The two others on the founding team are engineers and hackers from Carnegie Mellon. I’ve always passed on teams where I liked the CEO but had reservations about the other key founders. (FWIW, the smallest teams I’ve invested in had at least three people, including a minimum of one technical founder or industry notable.) To me, three engineers on a consumer product can smell like trouble. Could CardMunch’s three engineers (including Bowei) put in place a sales culture, or would they die the typical engineering startup failure, swamping their product with feature overload?
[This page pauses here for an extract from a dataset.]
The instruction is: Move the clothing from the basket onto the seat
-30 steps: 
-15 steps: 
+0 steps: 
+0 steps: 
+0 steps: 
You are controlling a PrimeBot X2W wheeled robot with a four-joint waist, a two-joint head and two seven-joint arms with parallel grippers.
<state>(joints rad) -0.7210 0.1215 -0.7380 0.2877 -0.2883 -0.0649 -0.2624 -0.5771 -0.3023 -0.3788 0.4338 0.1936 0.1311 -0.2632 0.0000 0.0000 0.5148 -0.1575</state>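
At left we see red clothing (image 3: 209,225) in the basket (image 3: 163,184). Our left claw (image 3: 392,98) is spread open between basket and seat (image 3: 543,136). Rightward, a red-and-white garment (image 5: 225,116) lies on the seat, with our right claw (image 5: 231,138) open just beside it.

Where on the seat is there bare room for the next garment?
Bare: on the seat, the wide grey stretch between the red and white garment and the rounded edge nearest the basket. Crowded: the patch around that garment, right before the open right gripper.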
The clean UX of the app provided some comfort, but the sales culture was still unknown. However, I had already come into contact with Co-Founder/Engineer #2, Sid Viswanathan, via email followups from my CardMunch sign-up. Sid emailed to encourage this new user to post a review on the AppStore, and offered a place to go with user questions. Good hunger and customer service points there. The Lead Engineer, Sudeep Yegnashankaran, showed that he too kept his ear open for any and all customer hot buttons: while doing my due diligence, I took a return phone call from the company while I was at the squash courts—and Sudeep, upon hearing this, challenged me to a game next time I was in San Francisco. While it may sound corny, this is just the type of personalized, personable touch that makes a total difference in creating client loyalty and buzz. (At my previous company, it was not a sales guy, but the CTO who made the connections that concluded with us winning a $40 million revenue account.) So don’t let the Carnegie-Mellon label fool you—these guys can convert leads to sales as easily as they code Ruby on Rails. Another little thing: it doesn’t escape my eye that their tweets are getting out at all hours of the day, and that any email or voicemail I lob in, no matter when, is instantly answered—and I work offbeat hours to boot. They’ve created a get-it-done culture, borne out by how far they have come in such a short time on a tight budget.
Bowei will lead sales. Because of the success of Snapture, I already inferred that Bowei had good sales skills before talking to him. Not only was the sales material in the angel pitch simple, direct, and compelling, but I know that it takes a lot more than a good product to attract so many great press reviews and product buzz. Just as the PR campaigns he led at Snapture were well-managed (just check out the site and see the press clippings), CardMunch already is attracting attention with a social media presence (e.g., Facebook, Youtube and Twitter pages) and also great reviews from internet thought leaders like TechCrunch, and GigaOm, mainstream media like the NYTimes, and my favorite video review here on Slate.
Here’s Robert Scoble’s interview with Bowei: http://www.youtube.com/watch?v=ZWDgqCYLKzw
For me, no one can sell the company better than the founders and the CEO. To have the CEO embracing sales and leading the charge is the best possible org chart—and if the CEO can’t sell or communicate his product clearly, be it to an investor or a customer, that’s an instant walk-away.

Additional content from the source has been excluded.